— Work instruction —
Restrict the output to the lines below starting at the one that contains "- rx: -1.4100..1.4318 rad" and ending at the one that contains "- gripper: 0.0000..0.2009", and restate them word for word, both ends included.

— Provided material —

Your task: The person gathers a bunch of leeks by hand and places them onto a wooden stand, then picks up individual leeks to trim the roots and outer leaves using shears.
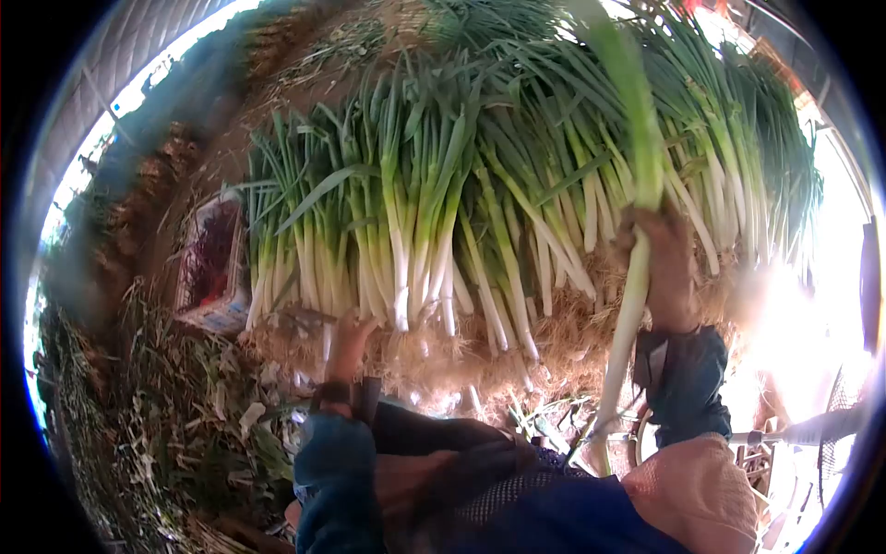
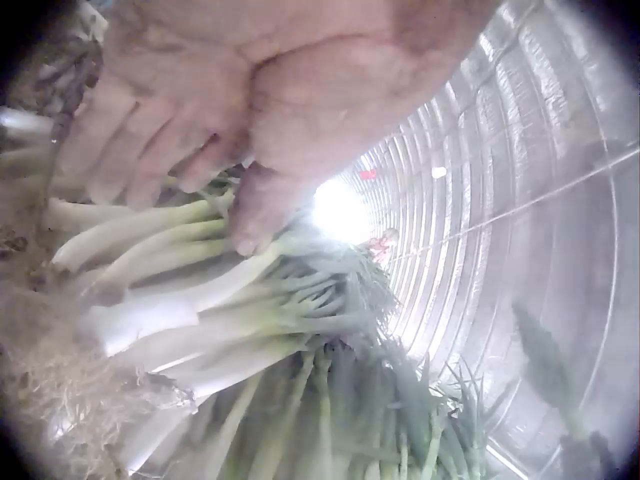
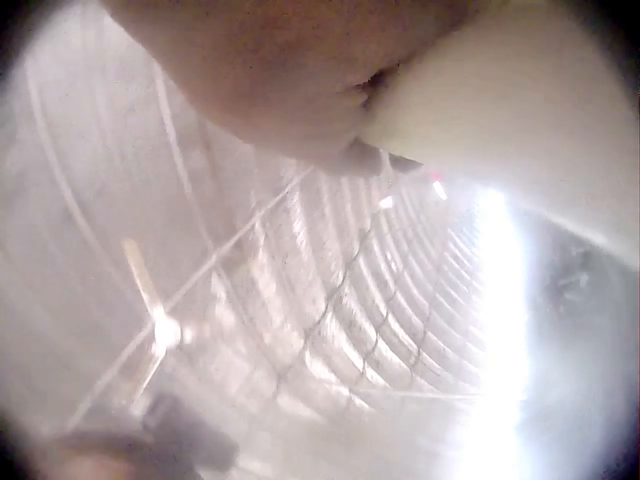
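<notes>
A long thick green onion (image 1: 628, 319) stands upright in my right hand (image 1: 666, 268), whose fingers wrap round its pale stem. In the right wrist view the stem (image 3: 520, 110) fills the upper right corner, beside the blurred hand (image 3: 290, 80). My left hand (image 1: 349, 343) is at the root end of the pile of green onions (image 1: 406, 212). Seen from the left wrist, its fingers (image 2: 140, 150) hang loosely bent over white stems (image 2: 160, 320), with the thumb apart and nothing visible in its grasp. Shaggy tan roots (image 2: 90, 370) lie just below that hand.
A crate (image 1: 240, 268) with something reddish in it stands left of the pile. Stripped leaves (image 1: 166, 406) litter the ground at left. Peach cloth (image 1: 697, 494) covers something near my right elbow, beside a metal bar (image 1: 812, 429). Ribbed sheeting (image 2: 510, 180) arches overhead.
</notes>
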A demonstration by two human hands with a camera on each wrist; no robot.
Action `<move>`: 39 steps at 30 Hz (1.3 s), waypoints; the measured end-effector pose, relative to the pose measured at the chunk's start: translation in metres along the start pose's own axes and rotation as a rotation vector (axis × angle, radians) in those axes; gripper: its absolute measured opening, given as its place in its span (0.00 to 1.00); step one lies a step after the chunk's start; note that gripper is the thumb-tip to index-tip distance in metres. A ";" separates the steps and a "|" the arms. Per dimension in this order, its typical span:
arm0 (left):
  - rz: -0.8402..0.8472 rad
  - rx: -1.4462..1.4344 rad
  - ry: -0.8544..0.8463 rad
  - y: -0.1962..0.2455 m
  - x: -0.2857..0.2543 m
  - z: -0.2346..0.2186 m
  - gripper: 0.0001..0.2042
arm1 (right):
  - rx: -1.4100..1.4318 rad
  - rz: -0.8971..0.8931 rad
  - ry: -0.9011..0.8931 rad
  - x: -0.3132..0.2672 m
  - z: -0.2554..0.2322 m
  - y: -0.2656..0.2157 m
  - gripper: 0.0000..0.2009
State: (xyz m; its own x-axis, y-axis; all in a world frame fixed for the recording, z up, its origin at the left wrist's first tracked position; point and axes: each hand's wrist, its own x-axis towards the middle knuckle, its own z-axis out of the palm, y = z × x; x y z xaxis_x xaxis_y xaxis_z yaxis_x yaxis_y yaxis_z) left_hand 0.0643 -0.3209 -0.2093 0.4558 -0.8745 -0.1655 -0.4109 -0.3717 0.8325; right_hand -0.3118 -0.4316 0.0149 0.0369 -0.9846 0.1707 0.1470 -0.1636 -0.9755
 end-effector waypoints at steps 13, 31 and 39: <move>-0.075 -0.263 0.018 -0.024 -0.097 -0.089 0.22 | -1.146 -0.357 -0.062 0.145 0.114 0.222 0.29; 0.421 0.065 0.032 0.049 -0.042 0.075 0.20 | -0.518 0.249 -0.623 0.046 0.112 0.372 0.18; 0.654 0.488 0.224 0.069 -0.009 0.132 0.07 | -0.359 0.399 -0.565 0.032 0.113 0.278 0.11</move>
State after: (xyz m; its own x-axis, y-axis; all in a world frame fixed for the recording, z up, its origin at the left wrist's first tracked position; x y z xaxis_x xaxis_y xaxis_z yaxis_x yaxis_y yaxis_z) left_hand -0.0720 -0.3797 -0.2200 0.1317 -0.8972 0.4216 -0.9179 0.0503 0.3937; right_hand -0.1579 -0.5019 -0.2354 0.5316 -0.8086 -0.2522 -0.3092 0.0920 -0.9465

— Solution to this task —
  - rx: -1.4100..1.4318 rad
  - rz: -0.8971..0.8931 rad
  - ry: -0.9011..0.8931 rad
  - x: -0.3132..0.2672 m
  - z: -0.2554..0.2322 m
  - y: -0.2656..0.2157 m
  - gripper: 0.0000..0.2009

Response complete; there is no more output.